Problem to solve: After finding the line containing "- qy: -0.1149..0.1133" below, please output that line and each following one through the line containing "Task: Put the", exactly as written.

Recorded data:
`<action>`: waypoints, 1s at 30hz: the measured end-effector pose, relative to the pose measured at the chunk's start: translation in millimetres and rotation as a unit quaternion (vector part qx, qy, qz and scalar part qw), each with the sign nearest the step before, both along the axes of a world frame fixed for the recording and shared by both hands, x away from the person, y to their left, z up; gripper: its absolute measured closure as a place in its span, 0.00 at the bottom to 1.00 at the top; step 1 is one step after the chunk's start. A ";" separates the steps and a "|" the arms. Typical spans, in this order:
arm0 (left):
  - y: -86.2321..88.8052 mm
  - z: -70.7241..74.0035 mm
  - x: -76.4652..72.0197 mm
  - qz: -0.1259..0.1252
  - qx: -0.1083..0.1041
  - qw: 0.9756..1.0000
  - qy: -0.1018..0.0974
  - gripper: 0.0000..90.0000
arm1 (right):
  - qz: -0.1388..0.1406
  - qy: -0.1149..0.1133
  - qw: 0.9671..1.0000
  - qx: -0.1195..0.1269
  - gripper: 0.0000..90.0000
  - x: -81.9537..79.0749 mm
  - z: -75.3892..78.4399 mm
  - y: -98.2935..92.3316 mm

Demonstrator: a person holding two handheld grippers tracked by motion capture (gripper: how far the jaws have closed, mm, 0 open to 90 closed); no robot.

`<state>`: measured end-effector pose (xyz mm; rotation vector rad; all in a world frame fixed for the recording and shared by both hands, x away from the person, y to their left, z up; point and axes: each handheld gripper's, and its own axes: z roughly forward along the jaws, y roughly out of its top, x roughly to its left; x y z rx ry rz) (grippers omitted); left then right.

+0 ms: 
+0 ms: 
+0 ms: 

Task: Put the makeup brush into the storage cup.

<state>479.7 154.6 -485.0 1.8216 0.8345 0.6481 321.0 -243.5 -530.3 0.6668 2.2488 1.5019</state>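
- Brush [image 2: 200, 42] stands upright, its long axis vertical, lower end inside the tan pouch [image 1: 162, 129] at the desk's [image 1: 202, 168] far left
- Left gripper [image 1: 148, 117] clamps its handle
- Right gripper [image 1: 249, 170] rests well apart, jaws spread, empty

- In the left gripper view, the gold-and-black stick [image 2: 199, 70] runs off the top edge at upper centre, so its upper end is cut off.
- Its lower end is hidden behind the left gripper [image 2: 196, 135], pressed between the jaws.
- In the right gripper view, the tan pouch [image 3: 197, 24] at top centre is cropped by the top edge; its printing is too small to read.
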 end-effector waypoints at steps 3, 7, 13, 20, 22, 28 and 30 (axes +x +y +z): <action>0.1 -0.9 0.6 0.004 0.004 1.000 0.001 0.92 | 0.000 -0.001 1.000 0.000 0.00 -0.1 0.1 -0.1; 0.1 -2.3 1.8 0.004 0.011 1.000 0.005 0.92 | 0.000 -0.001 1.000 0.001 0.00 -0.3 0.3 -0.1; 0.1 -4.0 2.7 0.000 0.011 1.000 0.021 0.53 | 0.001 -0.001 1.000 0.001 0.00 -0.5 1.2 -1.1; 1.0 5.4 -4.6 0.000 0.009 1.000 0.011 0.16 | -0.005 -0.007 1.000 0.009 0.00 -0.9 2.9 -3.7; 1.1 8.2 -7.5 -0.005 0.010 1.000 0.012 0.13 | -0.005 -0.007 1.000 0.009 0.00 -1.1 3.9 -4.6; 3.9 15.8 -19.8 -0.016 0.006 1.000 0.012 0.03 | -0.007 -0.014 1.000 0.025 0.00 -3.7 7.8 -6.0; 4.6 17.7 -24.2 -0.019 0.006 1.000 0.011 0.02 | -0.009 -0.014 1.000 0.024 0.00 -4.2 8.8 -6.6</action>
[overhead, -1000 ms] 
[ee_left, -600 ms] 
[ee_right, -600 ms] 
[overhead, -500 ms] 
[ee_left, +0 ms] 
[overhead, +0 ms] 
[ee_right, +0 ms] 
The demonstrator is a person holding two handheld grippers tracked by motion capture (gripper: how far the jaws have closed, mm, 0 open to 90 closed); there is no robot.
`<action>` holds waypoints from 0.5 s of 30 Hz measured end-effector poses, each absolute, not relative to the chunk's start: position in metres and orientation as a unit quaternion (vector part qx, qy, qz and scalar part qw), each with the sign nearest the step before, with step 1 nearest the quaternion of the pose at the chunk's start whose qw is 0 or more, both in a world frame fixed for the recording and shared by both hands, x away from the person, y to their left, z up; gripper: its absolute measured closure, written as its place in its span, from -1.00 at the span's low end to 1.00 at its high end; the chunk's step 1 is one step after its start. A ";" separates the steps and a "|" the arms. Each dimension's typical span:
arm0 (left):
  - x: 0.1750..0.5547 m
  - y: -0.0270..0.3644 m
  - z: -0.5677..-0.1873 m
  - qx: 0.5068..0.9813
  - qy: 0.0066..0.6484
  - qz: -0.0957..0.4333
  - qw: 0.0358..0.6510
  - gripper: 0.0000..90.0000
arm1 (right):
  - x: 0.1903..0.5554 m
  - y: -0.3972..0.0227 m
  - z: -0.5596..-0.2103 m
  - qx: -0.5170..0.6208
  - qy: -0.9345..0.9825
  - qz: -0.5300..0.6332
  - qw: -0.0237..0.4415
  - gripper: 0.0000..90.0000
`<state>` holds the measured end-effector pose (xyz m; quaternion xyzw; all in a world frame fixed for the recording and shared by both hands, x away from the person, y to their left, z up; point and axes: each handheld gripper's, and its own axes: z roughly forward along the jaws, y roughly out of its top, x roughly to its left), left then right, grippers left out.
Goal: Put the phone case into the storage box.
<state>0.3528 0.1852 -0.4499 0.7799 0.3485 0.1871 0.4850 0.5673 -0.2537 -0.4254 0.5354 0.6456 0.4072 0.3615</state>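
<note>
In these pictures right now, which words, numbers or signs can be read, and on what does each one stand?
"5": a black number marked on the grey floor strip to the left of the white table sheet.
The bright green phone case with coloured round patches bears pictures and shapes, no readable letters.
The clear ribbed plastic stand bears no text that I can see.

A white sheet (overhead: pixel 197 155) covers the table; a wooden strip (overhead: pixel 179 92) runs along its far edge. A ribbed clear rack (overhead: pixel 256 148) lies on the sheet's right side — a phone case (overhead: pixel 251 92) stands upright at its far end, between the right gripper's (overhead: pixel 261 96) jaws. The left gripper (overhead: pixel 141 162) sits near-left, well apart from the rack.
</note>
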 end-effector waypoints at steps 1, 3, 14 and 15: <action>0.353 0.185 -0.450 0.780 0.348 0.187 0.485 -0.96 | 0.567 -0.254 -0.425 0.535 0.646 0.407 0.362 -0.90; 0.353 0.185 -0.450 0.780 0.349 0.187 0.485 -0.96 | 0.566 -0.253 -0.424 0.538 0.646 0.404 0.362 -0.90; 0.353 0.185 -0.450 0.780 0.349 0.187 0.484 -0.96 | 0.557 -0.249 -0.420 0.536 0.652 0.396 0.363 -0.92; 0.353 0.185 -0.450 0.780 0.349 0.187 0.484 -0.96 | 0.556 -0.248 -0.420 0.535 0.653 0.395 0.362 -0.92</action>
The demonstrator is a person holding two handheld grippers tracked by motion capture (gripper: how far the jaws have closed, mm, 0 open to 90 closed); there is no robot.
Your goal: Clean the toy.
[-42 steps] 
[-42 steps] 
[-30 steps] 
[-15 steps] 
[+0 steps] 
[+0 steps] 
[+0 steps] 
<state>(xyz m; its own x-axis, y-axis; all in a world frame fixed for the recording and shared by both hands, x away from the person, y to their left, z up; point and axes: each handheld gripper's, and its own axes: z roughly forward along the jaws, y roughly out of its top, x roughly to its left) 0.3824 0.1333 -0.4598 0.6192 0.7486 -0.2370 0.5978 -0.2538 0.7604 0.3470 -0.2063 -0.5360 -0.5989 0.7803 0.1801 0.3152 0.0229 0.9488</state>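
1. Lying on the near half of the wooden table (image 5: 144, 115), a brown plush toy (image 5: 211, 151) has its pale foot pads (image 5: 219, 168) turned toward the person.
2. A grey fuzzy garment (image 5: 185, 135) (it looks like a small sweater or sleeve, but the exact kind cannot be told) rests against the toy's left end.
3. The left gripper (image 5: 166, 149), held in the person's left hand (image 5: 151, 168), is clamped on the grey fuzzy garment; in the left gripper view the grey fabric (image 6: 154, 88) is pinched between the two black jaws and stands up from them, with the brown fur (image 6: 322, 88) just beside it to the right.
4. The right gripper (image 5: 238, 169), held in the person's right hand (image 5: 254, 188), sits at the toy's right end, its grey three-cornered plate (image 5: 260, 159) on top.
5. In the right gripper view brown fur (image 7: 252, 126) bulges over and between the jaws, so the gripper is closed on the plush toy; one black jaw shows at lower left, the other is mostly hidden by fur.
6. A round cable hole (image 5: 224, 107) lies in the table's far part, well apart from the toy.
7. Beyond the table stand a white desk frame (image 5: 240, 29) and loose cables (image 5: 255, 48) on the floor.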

Answer below:
  - qy: -0.1149..0.1133
  - qw: 0.9671..1.0000
  - qx: -0.1195..0.1269
  - gripper: 0.0000..90.0000
  - x: -81.9537..79.0749 mm
  - z: -75.3892..78.4399 mm
  - y: -98.2935..92.3316 mm

Demonstrator: a person holding two handheld grippers tracked by motion capture (gripper: how far the jaws have closed, mm, 0 open to 90 closed); no robot.

`<state>`: measured end-effector pose (xyz mm; rotation vector rad; all in a world frame fixed for the recording and shared by both hands, x away from the person, y to their left, z up; point and axes: each handheld gripper's, and its own axes: z roughly forward along the jaws, y roughly out of its top, x roughly to its left; x y z rx ry rz) (grippers omitted); left then right.

+0 ms: 
+0 ms: 
+0 ms: 

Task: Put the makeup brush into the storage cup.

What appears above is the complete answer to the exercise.